**WHAT IS NEEDED**
Nothing but a number should be given: the count of lines in the data that include the string "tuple".

**DATA**
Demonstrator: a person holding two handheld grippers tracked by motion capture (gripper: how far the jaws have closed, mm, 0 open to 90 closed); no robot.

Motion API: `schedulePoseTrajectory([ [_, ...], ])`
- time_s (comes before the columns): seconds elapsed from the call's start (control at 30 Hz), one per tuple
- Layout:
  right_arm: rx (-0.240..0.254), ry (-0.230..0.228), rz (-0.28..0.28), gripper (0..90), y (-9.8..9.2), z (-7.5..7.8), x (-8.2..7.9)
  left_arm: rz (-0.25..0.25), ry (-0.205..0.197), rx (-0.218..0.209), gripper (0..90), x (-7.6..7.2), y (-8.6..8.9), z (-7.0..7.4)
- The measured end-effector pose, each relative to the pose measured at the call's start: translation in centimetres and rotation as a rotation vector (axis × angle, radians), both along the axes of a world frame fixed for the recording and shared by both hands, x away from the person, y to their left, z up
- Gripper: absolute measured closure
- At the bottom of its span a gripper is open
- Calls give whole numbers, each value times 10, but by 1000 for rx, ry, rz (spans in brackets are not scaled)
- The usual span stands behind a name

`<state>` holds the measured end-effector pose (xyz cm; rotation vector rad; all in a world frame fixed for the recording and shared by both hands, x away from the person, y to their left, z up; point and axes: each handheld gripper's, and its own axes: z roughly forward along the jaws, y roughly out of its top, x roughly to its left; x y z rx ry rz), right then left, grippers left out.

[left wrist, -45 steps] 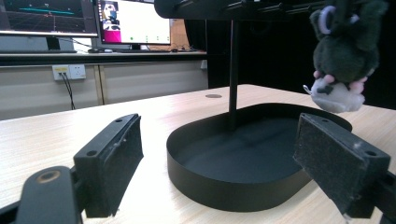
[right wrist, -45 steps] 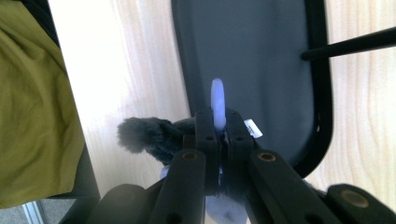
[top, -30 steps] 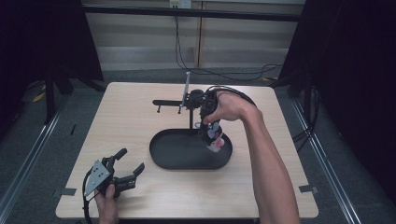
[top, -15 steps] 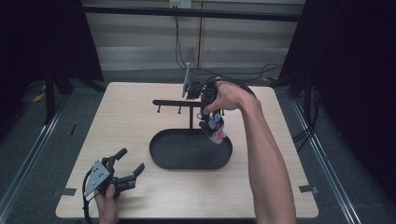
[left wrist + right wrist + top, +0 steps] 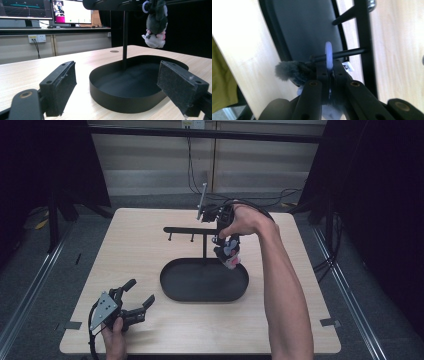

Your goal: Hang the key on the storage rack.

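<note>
plush keyring: your right tongs gripped its ring at a stand peg, not yet released; left tongs sat open on the bench.

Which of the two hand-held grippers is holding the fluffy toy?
The right hand-held gripper, up by the black stand, is shut on the toy's white ring. The left hand-held gripper sits open near the table's front edge.

Even overhead light brightens the tabletop against dark surroundings, while the right gripper view is blurred up close.
</note>
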<state>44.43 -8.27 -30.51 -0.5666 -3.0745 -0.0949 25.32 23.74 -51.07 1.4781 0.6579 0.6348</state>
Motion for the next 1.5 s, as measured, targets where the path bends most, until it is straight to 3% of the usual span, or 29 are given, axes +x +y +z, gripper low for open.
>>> schedulePoseTrajectory([
  [0.1,-12,-6,0,867,0,0,2,0,0,0,153,0,0,0],
  [0.5,73,-30,-39,862,-9,-7,5,1,0,0,153,0,0,0],
  [0.73,55,-32,-47,835,-11,-8,5,0,0,3,152,0,0,0],
  [1.0,79,-27,-61,791,-15,-8,1,0,0,3,153,0,0,0],
  [1.2,114,-27,-73,730,-20,-9,-4,0,-1,4,152,0,0,0],
  [1.3,123,-35,-86,637,-22,-9,-7,0,2,1,153,0,0,0],
  [1.5,150,-51,-98,536,-24,-7,-15,0,1,0,152,0,0,0],
])
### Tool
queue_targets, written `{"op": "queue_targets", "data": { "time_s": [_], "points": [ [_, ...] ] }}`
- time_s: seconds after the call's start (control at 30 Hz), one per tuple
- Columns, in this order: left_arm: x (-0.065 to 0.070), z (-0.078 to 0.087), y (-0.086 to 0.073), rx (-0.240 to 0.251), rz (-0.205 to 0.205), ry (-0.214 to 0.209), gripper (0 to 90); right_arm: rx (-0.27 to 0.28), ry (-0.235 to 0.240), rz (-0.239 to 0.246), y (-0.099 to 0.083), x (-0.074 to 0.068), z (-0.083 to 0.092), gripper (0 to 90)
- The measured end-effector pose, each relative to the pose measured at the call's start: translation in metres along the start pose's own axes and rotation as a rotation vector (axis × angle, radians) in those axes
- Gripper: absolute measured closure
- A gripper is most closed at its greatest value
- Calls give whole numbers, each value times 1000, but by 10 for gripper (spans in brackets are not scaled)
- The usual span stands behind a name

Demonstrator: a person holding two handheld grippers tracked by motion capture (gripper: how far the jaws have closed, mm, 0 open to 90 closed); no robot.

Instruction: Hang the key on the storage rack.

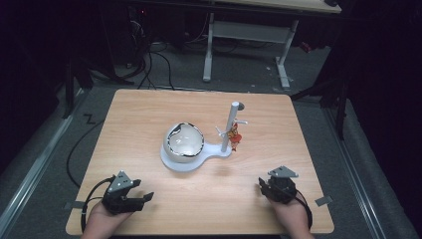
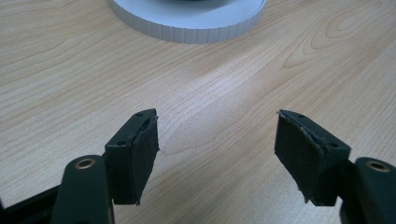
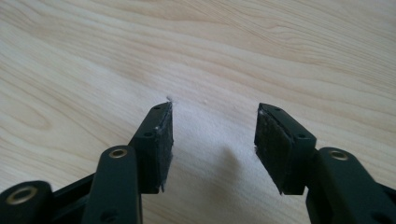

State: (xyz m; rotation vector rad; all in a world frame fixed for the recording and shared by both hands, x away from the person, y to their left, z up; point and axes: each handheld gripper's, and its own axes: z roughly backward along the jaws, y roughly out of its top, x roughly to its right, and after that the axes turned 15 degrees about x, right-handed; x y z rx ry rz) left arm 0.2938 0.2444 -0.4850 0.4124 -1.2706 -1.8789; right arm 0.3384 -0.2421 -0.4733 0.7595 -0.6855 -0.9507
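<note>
A white stand (image 1: 211,153) sits at the middle of the wooden table (image 1: 149,114); its round base carries a pale bowl with a dark rim (image 1: 185,142). From the stand's upright post (image 1: 230,124) with short pegs hangs a small red and yellow figure (image 1: 235,139). My left gripper (image 1: 145,198) rests near the table's front left, open and holding nothing; in the left gripper view its jaws (image 2: 217,140) stand wide apart over bare wood, the ribbed base edge (image 2: 187,28) just beyond. My right gripper (image 1: 263,186) rests at the front right, also open (image 3: 214,135) and holding nothing.
A person's hands hold both grippers at the table's front edge. Black cables trail off the left gripper (image 1: 84,199) and over the floor at left. Behind the table stands a white desk frame (image 1: 244,35) on grey carpet; dark surroundings lie on both sides.
</note>
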Motion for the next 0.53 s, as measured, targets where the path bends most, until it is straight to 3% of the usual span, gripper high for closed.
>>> {"op": "queue_targets", "data": {
  "time_s": [0.03, 0.1, 0.2, 0.37, 0.53],
  "points": [
    [0, 0, 0, 9, 10, 13, 308, 20, 8, -59, -2, 6, 4, 458],
    [-1, 0, 0, 21, 32, 22, 306, 60, -1, -106, 3, 11, 9, 443],
    [-1, 0, -1, 21, 46, 25, 306, 47, 10, -111, -1, 14, 8, 423],
    [4, -3, 3, 25, 28, 23, 306, 1, 38, -115, -10, 17, 4, 412],
    [9, -8, 2, 3, -5, 3, 305, 14, 43, -116, -11, 18, 5, 398]
  ]
}}
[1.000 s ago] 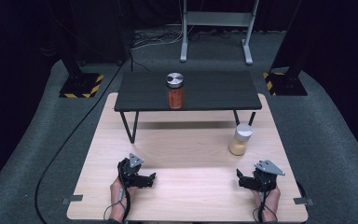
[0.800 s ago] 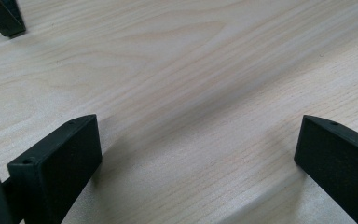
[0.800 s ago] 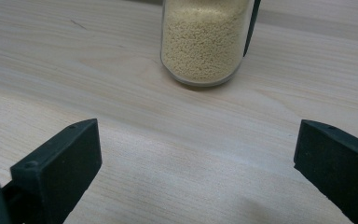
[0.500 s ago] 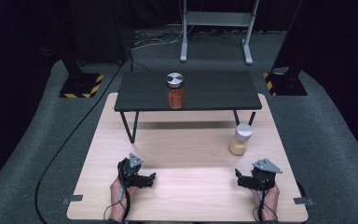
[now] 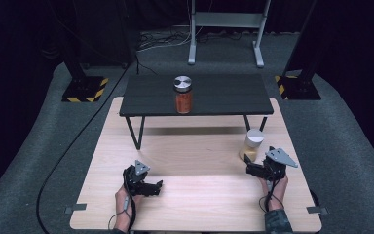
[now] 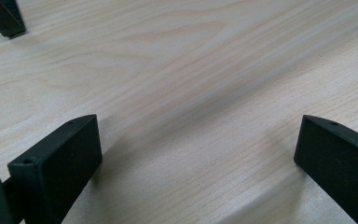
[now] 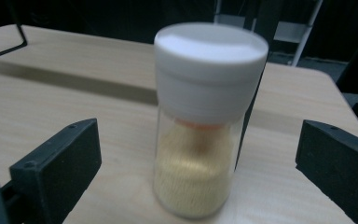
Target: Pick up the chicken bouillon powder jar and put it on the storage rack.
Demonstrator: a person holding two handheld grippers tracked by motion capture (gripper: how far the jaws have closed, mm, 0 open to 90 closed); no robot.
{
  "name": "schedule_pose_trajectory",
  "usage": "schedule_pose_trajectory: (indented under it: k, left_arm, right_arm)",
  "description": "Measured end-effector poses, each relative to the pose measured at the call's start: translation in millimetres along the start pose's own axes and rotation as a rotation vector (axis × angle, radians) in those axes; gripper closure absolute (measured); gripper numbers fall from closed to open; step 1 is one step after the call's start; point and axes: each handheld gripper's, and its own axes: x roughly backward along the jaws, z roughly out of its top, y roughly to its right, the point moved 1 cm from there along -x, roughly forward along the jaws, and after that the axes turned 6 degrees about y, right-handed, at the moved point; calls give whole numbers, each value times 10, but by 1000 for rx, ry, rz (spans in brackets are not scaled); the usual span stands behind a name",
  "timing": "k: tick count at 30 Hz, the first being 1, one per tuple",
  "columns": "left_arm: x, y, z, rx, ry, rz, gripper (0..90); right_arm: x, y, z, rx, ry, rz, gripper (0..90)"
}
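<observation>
right claw [image 5: 254,168] wide, jaws set either side of the white-capped jar [image 7: 203,126] without touching it; in the right gripper view the jar stands upright dead centre between them, yellow granules filling the lower half. since a second ago this claw has crept toward 11 o'clock, closing the gap to the jar [image 5: 252,145], which has not moved. judgement: the reach is nearly done and the grasp comes next, with the jaws only needing to go in a little further before closing.

left claw [image 5: 152,187] also wide, holding nothing, parked low on the bench at about 7 o'clock, unchanged; its own view gives bare wood grain and one black leg foot.

bench [image 5: 199,204] pale wood, otherwise bare. small black table [image 5: 224,95] stands on it at 12 o'clock, carrying a metal-lidded jar [image 5: 183,94] of orange-red stuff. room dark: grey carpet, cable [image 5: 78,146] trailing at 9 o'clock, hazard-striped stand bases [image 5: 85,89] at 10 and 2, grey frame [image 5: 226,29] behind.
</observation>
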Motion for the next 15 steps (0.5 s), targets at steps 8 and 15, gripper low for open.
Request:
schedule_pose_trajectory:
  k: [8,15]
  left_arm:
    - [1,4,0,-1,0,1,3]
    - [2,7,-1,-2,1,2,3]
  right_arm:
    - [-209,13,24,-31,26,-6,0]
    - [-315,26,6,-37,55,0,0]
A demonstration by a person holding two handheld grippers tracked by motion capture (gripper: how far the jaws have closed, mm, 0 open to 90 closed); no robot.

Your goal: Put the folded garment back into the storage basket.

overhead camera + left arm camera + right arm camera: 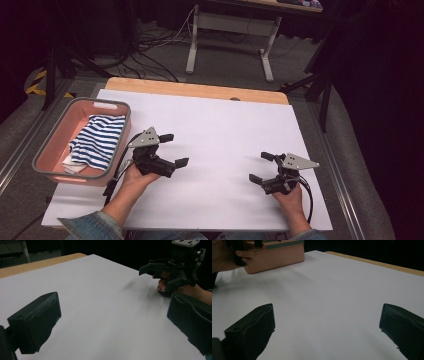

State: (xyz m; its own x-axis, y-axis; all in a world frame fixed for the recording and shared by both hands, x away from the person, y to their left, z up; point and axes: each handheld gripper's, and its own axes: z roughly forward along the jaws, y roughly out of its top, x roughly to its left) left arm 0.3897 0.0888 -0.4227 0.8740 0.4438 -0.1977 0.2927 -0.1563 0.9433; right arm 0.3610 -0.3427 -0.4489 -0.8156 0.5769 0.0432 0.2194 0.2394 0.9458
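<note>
A pink basket (49,145) stands at the table's left edge with a blue-and-white striped cloth (98,139) folded inside it. My left gripper (174,150) is held just right of the basket, above the white sheet (225,135), open with nothing between its jaws. My right gripper (261,167) is near the table's right front, also open and empty. In the left gripper view my own gripper (112,322) faces bare sheet, and the right gripper (156,275) shows farther off in a hand. The right gripper view has my gripper (327,327) spread wide, with the basket (277,255) at top left.
The white sheet covers a wooden table whose far edge (195,90) shows as a tan strip. Beyond it are a desk frame (230,35) and cables on the floor. Metal rails (345,200) run along the right side. Both forearms enter from the bottom.
</note>
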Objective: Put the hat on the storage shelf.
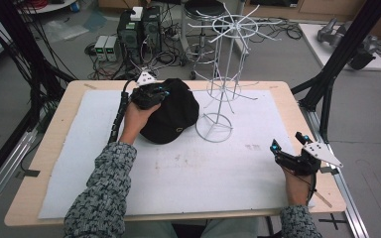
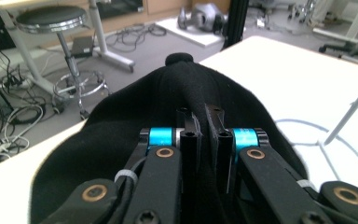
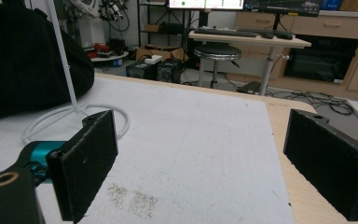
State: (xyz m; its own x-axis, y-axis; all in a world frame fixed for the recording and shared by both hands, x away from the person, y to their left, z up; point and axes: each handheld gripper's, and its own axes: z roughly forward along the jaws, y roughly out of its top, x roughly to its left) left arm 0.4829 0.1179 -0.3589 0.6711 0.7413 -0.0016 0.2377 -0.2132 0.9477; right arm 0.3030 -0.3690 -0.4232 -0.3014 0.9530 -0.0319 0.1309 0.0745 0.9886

**PROBLEM SOLUTION**
3